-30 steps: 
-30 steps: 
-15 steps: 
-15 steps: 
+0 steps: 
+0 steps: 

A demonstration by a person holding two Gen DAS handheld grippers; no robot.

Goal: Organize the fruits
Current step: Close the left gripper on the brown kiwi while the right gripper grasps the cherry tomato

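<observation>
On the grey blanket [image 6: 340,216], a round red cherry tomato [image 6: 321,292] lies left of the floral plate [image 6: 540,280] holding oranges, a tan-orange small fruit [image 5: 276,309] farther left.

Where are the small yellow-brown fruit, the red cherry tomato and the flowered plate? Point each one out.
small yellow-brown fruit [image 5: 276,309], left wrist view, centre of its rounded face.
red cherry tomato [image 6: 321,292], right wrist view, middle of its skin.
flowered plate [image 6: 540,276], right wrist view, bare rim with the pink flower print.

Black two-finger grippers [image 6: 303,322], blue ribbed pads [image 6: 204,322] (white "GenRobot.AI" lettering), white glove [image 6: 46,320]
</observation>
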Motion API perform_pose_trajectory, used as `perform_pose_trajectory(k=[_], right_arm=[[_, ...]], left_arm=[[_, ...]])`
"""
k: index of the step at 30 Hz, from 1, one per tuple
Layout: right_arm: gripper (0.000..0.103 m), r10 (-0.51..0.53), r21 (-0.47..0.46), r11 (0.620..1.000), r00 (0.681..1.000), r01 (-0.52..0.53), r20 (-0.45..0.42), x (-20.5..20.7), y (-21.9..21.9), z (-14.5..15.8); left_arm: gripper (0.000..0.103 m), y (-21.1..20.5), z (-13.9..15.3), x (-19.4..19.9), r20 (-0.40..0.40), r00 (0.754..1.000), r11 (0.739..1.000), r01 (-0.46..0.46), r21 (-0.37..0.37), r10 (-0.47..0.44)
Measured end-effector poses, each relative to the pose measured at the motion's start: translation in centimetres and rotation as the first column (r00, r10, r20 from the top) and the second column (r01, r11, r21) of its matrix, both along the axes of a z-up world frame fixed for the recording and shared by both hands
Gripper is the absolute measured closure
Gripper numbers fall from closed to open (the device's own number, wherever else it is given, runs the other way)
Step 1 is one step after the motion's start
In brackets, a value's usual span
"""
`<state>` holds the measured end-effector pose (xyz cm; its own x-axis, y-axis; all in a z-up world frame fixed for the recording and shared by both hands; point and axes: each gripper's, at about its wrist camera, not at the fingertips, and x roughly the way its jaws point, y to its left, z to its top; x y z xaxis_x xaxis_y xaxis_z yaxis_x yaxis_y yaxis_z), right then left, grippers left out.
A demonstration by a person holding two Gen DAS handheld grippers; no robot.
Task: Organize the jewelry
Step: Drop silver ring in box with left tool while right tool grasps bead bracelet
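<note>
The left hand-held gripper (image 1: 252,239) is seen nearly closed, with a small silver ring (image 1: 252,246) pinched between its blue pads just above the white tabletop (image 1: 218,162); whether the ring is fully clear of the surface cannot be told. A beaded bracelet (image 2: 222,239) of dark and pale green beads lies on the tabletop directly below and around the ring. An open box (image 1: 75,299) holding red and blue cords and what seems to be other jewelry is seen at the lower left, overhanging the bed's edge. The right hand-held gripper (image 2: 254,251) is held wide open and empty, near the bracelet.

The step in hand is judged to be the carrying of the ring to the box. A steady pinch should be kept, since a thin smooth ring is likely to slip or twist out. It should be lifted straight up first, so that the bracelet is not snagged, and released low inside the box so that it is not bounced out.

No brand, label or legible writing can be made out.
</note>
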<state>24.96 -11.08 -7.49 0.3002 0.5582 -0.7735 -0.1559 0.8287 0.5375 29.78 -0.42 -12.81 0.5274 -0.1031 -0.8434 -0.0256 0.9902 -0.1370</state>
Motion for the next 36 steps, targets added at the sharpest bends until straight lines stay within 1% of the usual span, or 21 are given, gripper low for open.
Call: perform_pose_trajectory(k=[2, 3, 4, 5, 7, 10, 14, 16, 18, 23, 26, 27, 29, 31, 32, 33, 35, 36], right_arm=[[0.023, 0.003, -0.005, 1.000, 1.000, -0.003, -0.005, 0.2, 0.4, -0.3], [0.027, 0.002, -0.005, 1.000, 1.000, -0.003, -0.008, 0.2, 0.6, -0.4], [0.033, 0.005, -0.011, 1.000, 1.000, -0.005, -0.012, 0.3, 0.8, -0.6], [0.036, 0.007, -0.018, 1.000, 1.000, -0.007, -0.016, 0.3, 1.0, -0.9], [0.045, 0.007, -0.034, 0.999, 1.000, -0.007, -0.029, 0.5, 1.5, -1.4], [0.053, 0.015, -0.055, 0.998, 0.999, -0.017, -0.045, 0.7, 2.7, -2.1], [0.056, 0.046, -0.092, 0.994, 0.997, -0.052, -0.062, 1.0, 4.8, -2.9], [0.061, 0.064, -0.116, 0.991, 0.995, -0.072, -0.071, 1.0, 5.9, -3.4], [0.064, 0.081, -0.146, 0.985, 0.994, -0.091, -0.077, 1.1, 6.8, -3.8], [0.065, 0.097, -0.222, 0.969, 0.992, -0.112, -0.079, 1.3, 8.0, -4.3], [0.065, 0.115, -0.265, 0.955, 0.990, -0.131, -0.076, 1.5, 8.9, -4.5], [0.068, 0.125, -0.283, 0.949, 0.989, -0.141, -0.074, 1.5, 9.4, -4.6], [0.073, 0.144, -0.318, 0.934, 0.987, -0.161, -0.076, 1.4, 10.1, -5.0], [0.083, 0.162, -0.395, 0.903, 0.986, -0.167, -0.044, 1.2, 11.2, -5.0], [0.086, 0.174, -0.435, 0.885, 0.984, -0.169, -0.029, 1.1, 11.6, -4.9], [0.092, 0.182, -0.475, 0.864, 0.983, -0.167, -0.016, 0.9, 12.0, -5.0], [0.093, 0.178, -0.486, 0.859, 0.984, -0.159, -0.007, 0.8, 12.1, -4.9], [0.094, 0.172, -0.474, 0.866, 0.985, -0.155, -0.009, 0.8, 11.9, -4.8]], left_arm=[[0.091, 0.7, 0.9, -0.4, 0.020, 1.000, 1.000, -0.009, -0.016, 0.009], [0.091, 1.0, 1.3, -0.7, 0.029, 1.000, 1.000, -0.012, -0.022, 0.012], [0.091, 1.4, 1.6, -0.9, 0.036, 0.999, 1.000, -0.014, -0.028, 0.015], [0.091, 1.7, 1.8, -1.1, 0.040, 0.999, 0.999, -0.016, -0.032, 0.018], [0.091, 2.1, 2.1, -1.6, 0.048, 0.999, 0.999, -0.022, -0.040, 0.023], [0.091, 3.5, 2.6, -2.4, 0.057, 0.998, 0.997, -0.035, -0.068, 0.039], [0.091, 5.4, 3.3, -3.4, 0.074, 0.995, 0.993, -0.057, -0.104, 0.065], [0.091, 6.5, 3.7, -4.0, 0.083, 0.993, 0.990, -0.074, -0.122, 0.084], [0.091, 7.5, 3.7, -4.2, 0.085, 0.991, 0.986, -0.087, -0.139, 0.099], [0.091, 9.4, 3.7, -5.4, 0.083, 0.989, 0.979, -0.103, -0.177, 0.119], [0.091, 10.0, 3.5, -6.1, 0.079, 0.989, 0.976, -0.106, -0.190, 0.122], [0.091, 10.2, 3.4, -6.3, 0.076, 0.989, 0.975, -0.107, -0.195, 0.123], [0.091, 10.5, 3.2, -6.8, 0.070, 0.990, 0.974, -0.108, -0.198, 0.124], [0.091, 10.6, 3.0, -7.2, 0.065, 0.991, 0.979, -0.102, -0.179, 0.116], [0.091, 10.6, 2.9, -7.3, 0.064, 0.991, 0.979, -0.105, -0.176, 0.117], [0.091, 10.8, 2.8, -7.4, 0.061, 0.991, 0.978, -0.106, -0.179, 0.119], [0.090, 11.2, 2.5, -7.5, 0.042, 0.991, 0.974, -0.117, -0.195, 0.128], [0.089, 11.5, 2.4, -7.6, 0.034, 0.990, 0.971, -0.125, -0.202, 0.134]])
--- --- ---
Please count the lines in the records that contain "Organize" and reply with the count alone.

*RESULT OF THE TASK*. 2